HUMOR: 'Twas the Nocturnal Segment of the Diurnal Period Preceding the Annual Yuletide Celebration

Found this on the internet while looking for some information on the famous poem. Found it amusing - thought I'd pass it on. -OlderMusicGeek

'Twas The Night Before Christmas
(as if written by a technical writer for a firm that does US government contracting)

'Twas the nocturnal segment of the diurnal period preceding the annual Yuletide celebration, and throughout our place of residence, kinetic activity was not in evidence among the possessors of this potential, including that species of domestic rodent known as Mus musculus. Hosiery was meticulously suspended from the forward edge of the wood burning caloric apparatus, pursuant to our anticipatory pleasure regarding an imminent visitation from an eccentric philanthropist among whose folkloric appellations is the honorific title of St. Nicholas.

The prepubescent siblings, comfortably ensconced in their respective accommodations of repose, were experiencing subconscious visual hallucinations of variegated fruit confections moving rhythmically through their cerebrums. My conjugal partner and I, attired in our nocturnal head coverings, were about to take slumberous advantage of the hibernal darkness when upon the avenaceous exterior portion of the grounds there ascended such a cacophony of dissonance that I felt compelled to arise with alacrity from my place of repose for the purpose of ascertaining the precise source thereof.

Hastening to the casement, I forthwith opened the barriers sealing this fenestration, noting thereupon that the lunar brilliance without, reflected as it was on the surface of a recent crystalline precipitation, might be said to rival that of the solar meridian itself - thus permitting my incredulous optical sensory organs to behold a miniature airborne runnered conveyance drawn by eight diminutive specimens of the genus Rangifer, piloted by a minuscule, aged chauffeur so ebullient and nimble that it became instantly apparent to me that he was indeed our anticipated caller. With his ungulate motive power travelling at what may possibly have been more vertiginous velocity than patriotic alar predators, he vociferated loudly, expelled breath musically through contracted labia, and addressed each of the octet by his or her respective cognomen - "Now Dasher, now Dancer..." et al. - guiding them to the uppermost exterior level of our abode, through which structure I could readily distinguish the concatenations of each of the 32 cloven pedal extremities.

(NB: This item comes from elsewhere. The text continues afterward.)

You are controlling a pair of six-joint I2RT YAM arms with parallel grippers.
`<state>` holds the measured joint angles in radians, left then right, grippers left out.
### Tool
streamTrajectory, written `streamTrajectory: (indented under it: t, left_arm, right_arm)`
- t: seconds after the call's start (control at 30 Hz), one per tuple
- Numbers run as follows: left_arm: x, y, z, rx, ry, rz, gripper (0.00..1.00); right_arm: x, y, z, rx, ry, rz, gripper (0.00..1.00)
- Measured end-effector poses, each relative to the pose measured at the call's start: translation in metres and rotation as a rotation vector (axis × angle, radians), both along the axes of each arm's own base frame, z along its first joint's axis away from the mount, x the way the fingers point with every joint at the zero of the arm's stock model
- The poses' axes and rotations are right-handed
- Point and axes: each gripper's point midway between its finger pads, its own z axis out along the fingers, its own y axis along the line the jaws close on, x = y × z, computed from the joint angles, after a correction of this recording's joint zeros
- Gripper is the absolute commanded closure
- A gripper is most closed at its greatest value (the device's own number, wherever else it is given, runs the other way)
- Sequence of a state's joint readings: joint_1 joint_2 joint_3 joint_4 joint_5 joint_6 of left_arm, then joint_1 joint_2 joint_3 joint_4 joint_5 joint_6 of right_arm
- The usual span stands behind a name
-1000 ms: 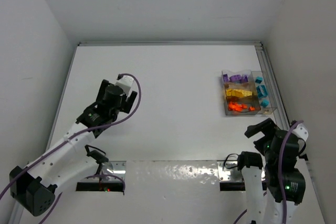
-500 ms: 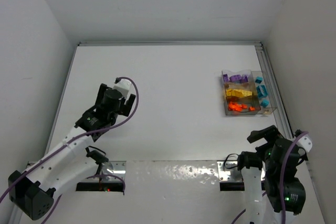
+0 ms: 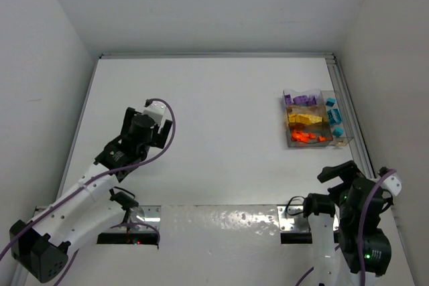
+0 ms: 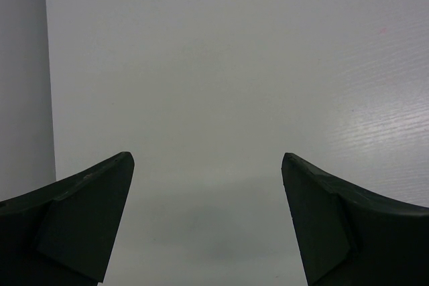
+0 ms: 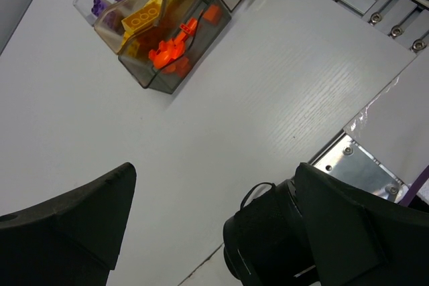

As I retracted my cranium from its erstwhile location, and was performing a 180-degree pivot, our distinguished visitant achieved - with utmost celerity and via a downward leap - entry by way of the smoke passage. He was clad entirely in animal pelts soiled by the ebony residue from oxidations of carboniferous fuels which had accumulated on the walls thereof. His resemblance to a street vendor I attributed largely to the plethora of assorted playthings which he bore dorsally in a commodious cloth receptacle.

His orbs were scintillant with reflected luminosity, while his submaxillary dermal indentations gave every evidence of engaging amiability. The capillaries of his malar regions and nasal appurtenance were engorged with blood which suffused the subcutaneous layers, the former approximating the coloration of Albion's floral emblem, the latter that of the Prunus avium, or sweet cherry. His amusing sub- and supralabials resembled nothing so much as a common loop knot, and their ambient hirsute facial adornment appeared like small, tabular and columnar crystals of frozen water.

Clenched firmly between his incisors was a smoking piece whose grey fumes, forming a tenuous ellipse about his occiput, were suggestive of a decorative seasonal circlet of holly. His visage was wider than it was high, and when he waxed audibly mirthful, his corpulent abdominal region undulated in the manner of impectinated fruit syrup in a hemispherical container. He was, in short, neither more nor less than an obese, jocund, multigenarian gnome, the optical perception of whom rendered me visibly frolicsome despite every effort to refrain from so being. By rapidly lowering and then elevating one eyelid and rotating his head slightly to one side, he indicated that trepidation on my part was groundless.

Without utterance and with dispatch, he commenced filling the aforementioned appended hosiery with various of the aforementioned articles of merchandise extracted from his aforementioned previously dorsally transported cloth receptacle. Upon completion of this task, he executed an abrupt about-face, placed a single manual digit in lateral juxtaposition to his olfactory organ, inclined his cranium forward in a gesture of leave-taking, and forthwith effected his egress by renegotiating (in reverse) the smoke passage. He then propelled himself in a short vector onto his conveyance, directed a musical expulsion of air through his contracted oral sphincter to the antlered quadrupeds of burden, and proceeded to soar aloft in a movement hitherto observable chiefly among the seed-bearing portions of a common weed. But I overheard his parting exclamation, audible immediately prior to his vehiculation beyond the limits of visibility: "Ecstatic Yuletide to the planetary constituency, and to that self same assemblage, my sincerest wishes for a salubriously beneficial and gratifyingly pleasurable period between sunset and dawn."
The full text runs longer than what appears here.